Cosa que el mismo apóstol Pablo corroboró, diciendo: Considero que los trabajos de ahora no pesan lo que la gloria que un día se nos descubrirá; y de nuevo: Estáis muertos y vuestra vida está con Cristo escondida en Dios. Cuando aparezca Cristo, vida nuestra, entonces también vosotros apareceréis juntamente con él en gloria.

REFLEXIÓN

De manera que habrá que seguir escrutando, como Diógenes el de la lámpara, a ver si encontramos el testigo idóneo, el Superman cuyo testimonio nos evidencia que el mundo está salvado, que todo está bien, que habrá final feliz.

Pero en aquel milagro hubo también otra lección para confirmación y completo conocimiento de los apóstoles. Pues con el Señor aparecieron en conversación Moisés y Elías, por tanto la ley y los profetas: para que se cumplieran con toda verdad en presencia de aquellos cinco hombres lo que está escrito: Toda palabra debe apoyarse en dos o tres testigos.

REFLEXIÓN

El mundo no tiene sensibilidad suficiente para testigos perdidos en la bruma de la historia, donde todo suena a fábula, a mito, a fantasía, a proyección de insatisfacciones compensadas.

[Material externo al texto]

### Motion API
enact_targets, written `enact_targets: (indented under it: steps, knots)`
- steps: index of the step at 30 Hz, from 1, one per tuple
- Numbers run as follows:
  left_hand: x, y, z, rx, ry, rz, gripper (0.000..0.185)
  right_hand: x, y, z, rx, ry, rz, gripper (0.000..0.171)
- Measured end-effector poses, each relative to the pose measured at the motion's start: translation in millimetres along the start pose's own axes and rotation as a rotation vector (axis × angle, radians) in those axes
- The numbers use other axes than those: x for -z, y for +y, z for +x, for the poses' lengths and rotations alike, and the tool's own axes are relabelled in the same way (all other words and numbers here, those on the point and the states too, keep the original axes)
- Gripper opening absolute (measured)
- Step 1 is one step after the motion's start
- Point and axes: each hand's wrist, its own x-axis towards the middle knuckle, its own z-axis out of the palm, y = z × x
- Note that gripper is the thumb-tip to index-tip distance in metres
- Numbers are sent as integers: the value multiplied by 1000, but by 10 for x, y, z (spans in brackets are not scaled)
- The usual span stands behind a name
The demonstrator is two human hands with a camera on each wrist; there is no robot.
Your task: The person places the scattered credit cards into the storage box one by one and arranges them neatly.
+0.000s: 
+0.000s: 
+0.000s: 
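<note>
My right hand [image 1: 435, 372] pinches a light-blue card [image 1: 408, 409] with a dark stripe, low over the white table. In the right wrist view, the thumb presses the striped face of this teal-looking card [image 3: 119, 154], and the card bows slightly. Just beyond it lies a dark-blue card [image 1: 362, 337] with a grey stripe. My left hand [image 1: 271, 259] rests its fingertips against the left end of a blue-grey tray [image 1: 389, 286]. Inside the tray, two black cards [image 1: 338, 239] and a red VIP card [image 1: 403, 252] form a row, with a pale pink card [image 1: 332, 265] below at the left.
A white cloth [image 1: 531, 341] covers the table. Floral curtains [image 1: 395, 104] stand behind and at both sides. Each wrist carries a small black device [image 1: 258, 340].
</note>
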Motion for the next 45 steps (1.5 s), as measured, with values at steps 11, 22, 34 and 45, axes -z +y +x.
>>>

¿Y pudo haber una palabra más firmemente establecida que ésta, en cuyo anunció resuena la trompeta de ambos Testamentos, y los instrumentos de las antiguas afirmaciones concurren con la doctrina evangélica? Las páginas de los dos Testamentos se apoyaban entre sí; y el esplendor de la actual gloria ponía de manifiesto y a plena luz al que los anteriores signos habían prometido bajo el velo de sus misterios: porque como dice San Juan, la ley se dio por medio de Moisés, la gracia y la verdad vinieron por medio de Jesucristo, en quien se cumplieron a la vez la promesa de las figuras proféticas y la razón de los preceptos legales, ya que con su presencia atestiguó la verdad de las profecías y con su gracia otorgó a los mandamientos la posibilidad de su cumplimiento.

REFLEXIÓN

El mundo no entiende que los testamentos de la Palabra signifiquen buena nueva, precisamente por su halo de mentira piadosa, incierta, y sin mayores evidencias hoy. Se asemeja al reclamo que se le hizo a Jesús en la cruz, si es que fue histórico, "si eres Hijo de Dios, bájate de la cruz y sálvate a ti mismo". Y como no lo hizo, se convirtió en paradigma de la increencia del mundo actual. Qué fraude un Hijo de Dios que no se salva a sí mismo. Un Padre que deja abandonado a su propio hijo y no responde.

Que la predicación del santo Evangelio sirva, por tanto, para la confirmación de la fe de todos, y que nadie se avergüence de la cruz de Cristo, gracias a la cual quedó redimido. Que nadie tema tampoco sufrir por la justicia, ni desconfíe del cumplimiento de las promesas, porque por el trabajo se va al descanso, y por la muerte se pasa a la vida, pues el Señor echó sobre sí toda la debilidad de nuestra condición y si nos mantenemos en su amor, venceremos lo que él venció, y recibiremos lo que prometió. En efecto, ya se trate de cumplir los mandamientos o de tolerar las adversidades, nunca debe dejar de resonar en nuestros oídos la palabra pronunciada por el Padre: Éste es mi Hijo, el amado, mi predilecto; escuchadle.



REFLEXIÓN

Nada ha cambiado. Sólo gente que no es del mundo pero vive en él, que haya asumido con fe el evangelio de la buena nueva, podría …podría ayudar a sanar, a curar, a salvar.